#### THE RECORDS ####

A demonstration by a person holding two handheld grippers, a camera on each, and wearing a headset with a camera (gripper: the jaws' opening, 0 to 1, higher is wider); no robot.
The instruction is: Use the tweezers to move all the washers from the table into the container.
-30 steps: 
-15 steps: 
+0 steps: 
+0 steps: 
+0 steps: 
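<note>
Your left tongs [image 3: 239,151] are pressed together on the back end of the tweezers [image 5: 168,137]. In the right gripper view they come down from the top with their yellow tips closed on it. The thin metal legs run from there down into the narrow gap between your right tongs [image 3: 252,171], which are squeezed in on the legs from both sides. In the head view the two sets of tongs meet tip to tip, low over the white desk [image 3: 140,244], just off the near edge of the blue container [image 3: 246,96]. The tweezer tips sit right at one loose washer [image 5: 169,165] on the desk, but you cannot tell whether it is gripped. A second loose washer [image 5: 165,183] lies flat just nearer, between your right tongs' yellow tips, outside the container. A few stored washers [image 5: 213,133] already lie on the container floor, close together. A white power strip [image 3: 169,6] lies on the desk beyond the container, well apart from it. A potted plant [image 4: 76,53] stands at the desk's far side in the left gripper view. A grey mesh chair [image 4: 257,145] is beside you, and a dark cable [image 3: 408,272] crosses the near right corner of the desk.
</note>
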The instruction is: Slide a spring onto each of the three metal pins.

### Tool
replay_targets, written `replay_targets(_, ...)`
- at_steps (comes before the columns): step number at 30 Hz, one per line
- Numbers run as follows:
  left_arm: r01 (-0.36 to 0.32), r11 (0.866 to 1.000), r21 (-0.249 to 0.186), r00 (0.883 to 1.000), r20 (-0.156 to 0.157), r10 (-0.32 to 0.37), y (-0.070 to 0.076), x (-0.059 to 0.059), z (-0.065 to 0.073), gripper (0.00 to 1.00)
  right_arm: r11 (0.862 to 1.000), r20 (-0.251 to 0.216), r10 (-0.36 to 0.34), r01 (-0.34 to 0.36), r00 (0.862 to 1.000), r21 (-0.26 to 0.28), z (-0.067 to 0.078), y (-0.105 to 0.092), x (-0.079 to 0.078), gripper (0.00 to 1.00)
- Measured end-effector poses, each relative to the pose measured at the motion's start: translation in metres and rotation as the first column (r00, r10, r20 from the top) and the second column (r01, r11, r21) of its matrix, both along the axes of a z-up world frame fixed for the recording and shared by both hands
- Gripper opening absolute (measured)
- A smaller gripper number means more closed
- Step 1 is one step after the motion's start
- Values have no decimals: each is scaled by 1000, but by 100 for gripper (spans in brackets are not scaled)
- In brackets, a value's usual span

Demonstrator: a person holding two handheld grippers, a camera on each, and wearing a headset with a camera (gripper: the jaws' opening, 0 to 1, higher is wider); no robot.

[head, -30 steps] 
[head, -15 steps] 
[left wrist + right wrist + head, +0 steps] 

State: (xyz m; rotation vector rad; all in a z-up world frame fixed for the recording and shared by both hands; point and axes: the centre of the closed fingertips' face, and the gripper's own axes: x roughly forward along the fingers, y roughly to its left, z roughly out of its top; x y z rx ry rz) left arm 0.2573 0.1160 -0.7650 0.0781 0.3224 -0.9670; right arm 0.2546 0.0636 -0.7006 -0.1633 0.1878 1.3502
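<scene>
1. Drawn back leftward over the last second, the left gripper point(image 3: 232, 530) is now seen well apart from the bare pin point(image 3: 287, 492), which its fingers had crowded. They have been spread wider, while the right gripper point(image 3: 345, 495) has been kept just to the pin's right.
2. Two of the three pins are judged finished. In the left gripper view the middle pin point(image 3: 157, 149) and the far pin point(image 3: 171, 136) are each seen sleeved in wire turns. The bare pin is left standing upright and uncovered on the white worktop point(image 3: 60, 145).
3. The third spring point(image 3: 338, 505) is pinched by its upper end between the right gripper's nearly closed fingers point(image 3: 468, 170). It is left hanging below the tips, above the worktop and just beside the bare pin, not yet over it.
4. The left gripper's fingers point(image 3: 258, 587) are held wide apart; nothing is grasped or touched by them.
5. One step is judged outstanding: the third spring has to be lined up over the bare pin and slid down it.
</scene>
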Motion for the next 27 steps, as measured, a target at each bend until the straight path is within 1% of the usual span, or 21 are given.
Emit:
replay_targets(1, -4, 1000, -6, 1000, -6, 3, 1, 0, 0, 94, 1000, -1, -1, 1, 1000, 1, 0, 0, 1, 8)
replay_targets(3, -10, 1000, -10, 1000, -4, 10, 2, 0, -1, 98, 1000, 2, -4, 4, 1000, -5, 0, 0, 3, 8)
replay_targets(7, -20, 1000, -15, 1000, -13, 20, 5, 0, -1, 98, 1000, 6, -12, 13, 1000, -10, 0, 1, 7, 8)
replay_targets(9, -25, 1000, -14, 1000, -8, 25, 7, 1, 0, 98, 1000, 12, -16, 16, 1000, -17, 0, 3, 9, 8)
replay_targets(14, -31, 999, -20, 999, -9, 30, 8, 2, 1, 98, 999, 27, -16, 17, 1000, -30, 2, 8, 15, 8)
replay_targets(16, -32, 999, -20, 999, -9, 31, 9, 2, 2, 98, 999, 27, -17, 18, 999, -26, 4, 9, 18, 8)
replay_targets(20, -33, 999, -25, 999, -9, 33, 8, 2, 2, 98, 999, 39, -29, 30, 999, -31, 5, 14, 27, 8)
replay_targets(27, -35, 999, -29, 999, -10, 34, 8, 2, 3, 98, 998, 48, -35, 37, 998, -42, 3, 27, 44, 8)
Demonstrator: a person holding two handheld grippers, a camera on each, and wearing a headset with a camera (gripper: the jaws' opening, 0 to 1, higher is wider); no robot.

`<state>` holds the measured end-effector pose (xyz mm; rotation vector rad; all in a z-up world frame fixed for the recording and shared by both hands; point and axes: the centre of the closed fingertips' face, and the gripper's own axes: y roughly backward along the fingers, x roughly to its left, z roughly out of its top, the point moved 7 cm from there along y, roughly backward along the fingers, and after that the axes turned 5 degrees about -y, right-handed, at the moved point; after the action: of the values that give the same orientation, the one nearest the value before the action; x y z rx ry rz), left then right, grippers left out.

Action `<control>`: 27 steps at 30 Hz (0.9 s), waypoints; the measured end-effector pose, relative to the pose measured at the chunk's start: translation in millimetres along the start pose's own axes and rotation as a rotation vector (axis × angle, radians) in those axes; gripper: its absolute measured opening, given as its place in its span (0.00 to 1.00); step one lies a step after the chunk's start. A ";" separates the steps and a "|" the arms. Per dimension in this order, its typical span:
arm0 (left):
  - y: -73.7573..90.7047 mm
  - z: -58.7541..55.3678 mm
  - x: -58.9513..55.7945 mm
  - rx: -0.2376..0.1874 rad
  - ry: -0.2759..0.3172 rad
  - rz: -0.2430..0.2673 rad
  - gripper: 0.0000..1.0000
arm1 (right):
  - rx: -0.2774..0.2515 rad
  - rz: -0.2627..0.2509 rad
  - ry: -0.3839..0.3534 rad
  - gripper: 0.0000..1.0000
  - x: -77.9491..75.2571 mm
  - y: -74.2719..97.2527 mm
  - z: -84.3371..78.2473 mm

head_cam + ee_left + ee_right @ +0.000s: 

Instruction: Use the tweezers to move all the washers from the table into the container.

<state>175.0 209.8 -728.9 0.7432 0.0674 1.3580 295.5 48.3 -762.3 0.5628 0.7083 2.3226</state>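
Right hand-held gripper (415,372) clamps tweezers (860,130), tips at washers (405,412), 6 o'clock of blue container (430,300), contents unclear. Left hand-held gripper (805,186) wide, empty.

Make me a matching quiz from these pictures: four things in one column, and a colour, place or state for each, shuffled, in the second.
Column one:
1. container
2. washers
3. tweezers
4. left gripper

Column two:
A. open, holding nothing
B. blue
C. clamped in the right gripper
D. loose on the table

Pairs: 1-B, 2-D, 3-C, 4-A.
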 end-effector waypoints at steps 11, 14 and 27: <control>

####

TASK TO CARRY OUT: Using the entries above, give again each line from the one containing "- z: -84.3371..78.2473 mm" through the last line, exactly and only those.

RESULT:
  - z: -84.3371..78.2473 mm

head_cam + ee_left + ee_right @ +0.000s: 

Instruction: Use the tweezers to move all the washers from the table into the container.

<state>175.0 209.8 -728.9 0.7432 0.0674 1.3580 295.5 48.3 -762.3 0.5628 0.7083 2.3226</state>
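Right hand-held gripper (415,372) clamps tweezers (860,130), tips at washers (405,412), 6 o'clock of blue container (430,300), contents unclear. Left hand-held gripper (805,186) wide, empty.

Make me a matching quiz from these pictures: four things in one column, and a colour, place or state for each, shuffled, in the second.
Column one:
1. container
2. washers
3. tweezers
4. left gripper

Column two:
A. open, holding nothing
B. blue
C. clamped in the right gripper
D. loose on the table

Pairs: 1-B, 2-D, 3-C, 4-A.
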 end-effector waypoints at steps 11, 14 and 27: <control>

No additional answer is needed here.